In Wednesday’s Wilmington Star, state budget director Andrew Heath explains why the $2 billion Connect NC bond, which is on the ballot next Tuesday, will not require a tax increase. The question that he essentially poses is this: assuming that we are going to make the $2 billion capital investment, can the state make the necessary payments to pay it off without raising taxes, and, presumably, without cutting other spending? He argues that, given the current tax law and reasonable assumptions about the revenue that will be raised under that law, this can easily be done. As Heath explains it:
Aggressive debt retirement, strong revenues, and a conservative bond proposal well within the state’s credit capacity is why the Connect NC bond will not require a tax increase today or in the future.
He goes on to point out that:
The Connect NC bond proposes taking on only half of the debt we can conservatively afford. A recent report by the state’s Debt Affordability Advisory Committee, a nonpartisan oversight committee, demonstrates that even with the issuance of the $2 billion Connect NC bond, North Carolina could comfortably borrow an additional $2 billion over the next ten years and still keep its hard earned AAA rating
My point here is not to question the soundness of Mr. Heath’s arguments. In fact, I assume they are correct. But this is not the end of the story when it comes to implications of this, or any, bond proposal for tax policy.

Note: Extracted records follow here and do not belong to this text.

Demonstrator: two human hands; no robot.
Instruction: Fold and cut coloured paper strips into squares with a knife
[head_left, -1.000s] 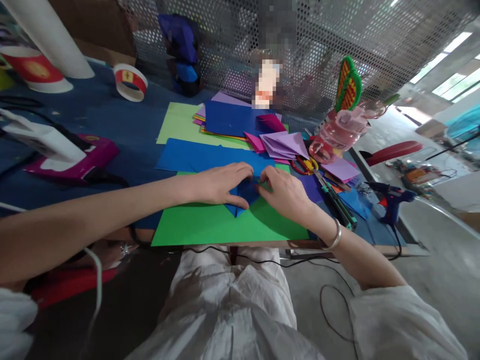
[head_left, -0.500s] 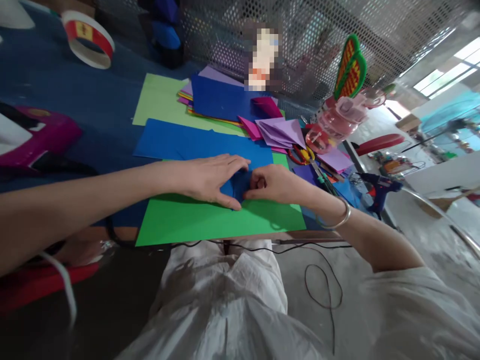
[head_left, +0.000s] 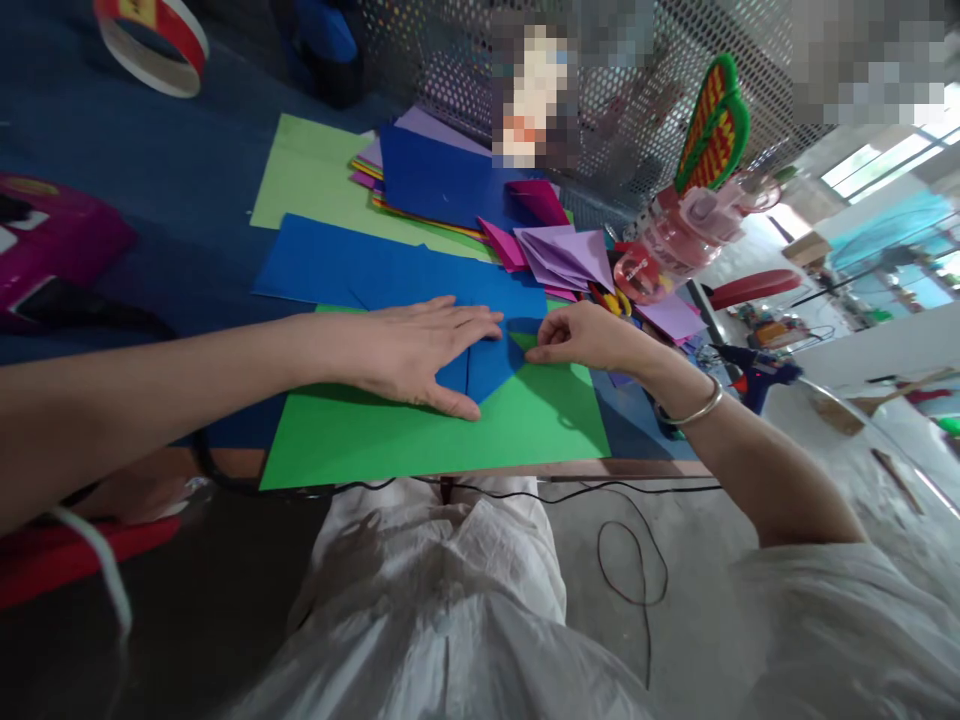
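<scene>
A folded piece of blue paper (head_left: 495, 375) lies on a green sheet (head_left: 450, 445) at the table's front edge. Its right part comes to a point, and a dark fold line runs down its middle. My left hand (head_left: 420, 355) rests flat over its left part, fingers stretched and thumb spread, hiding much of it. At the right corner of the blue paper, my right hand (head_left: 574, 337) is closed, with thumb and forefinger pinched on the tip. Just behind both hands lies a larger blue sheet (head_left: 337, 262).
Stacked coloured paper (head_left: 442, 175) and folded purple pieces (head_left: 566, 258) lie behind. To the right are a pink bottle (head_left: 675, 245), yellow-handled scissors (head_left: 616, 300) and a glue gun (head_left: 757, 370). A tape roll (head_left: 154, 45) and a magenta device (head_left: 60, 245) stand left.
My right hand has moved right, away from my left hand, out to the folded paper's right corner. My left hand has flattened, and more of the folded blue paper shows between them.
</scene>
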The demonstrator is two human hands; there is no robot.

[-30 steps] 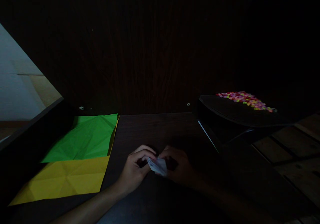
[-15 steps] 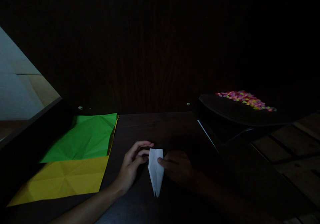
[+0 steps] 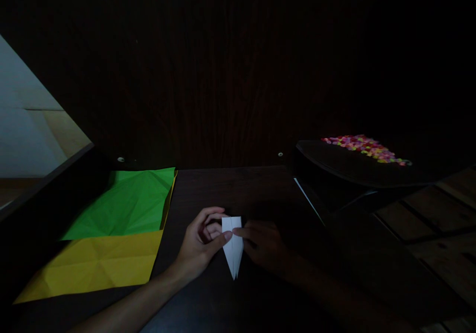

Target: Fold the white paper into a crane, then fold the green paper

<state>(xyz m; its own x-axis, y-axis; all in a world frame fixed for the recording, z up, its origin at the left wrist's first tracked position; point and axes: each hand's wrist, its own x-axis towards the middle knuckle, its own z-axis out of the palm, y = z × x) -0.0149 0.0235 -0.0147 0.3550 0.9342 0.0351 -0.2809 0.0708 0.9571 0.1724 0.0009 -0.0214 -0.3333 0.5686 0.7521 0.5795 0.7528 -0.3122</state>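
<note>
Folded white paper (image 3: 232,246) has been laid flat on the desk (image 3: 230,189), point toward the wearer, no longer bunched as a second ago. It is pinched near its top by left hand (image 3: 203,243) and right hand (image 3: 266,246) (right fingers dim, grip apparently closed); pressing of creases is suggested.

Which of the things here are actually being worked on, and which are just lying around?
In use:
- folded white paper, pinched from both sides
- left hand on its left edge
- right hand on its right edge

Lying about:
- green sheet, creased, left on the dark table
- yellow sheet, partly under the green one
- colourful small bits on a dark tray at right
</note>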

Instead of asking whether taxes will have to be raised to pay back the bond, what if we asked a somewhat different question. As an economist, my first thought always turns to the question of opportunity costs. Clearly, noting that taxes will not have to be raised in order to pay for the bond doesn’t mean that the $2 billion, plus interest, is free money. The opportunity cost question regarding the impact of the bond on taxes is not whether they will have to be raised but whether taxes have to be higher than they otherwise would have to be if the $2 billion wasn’t spent, regardless of how it’s financed. The answer to this question is clearly yes. If the bond is passed, the $2 billion plus interest will have to be paid back and the money will have to come from someplace. That someplace for state government is tax revenues.
What this means is that, for the voter, the question that should be considered is not whether the bond will require a tax increase. The bond will have to be paid back and the money will come from taxes — if not higher taxes, as Heath argues, then taxes that are higher than they would have to be without the additional spending. That’s just arithmetic. The question that the voters should be pondering between now and Tuesday is, are the benefits from the projects that the bond money will be spent on worth the opportunity costs? Will there be a positive return on investment relative to other uses of the money, either by government or the taxpayers if their taxes were reduced?
My point here is not to argue for or against the bond but to introduce what might be called "the economic way of thinking" about costs and benefits into the discussion. In doing so, hopefully I am offering the voter an alternative way of assessing not only the tax implications of the Connect NC bond but more importantly the net benefits of this and all such bond proposals going forward.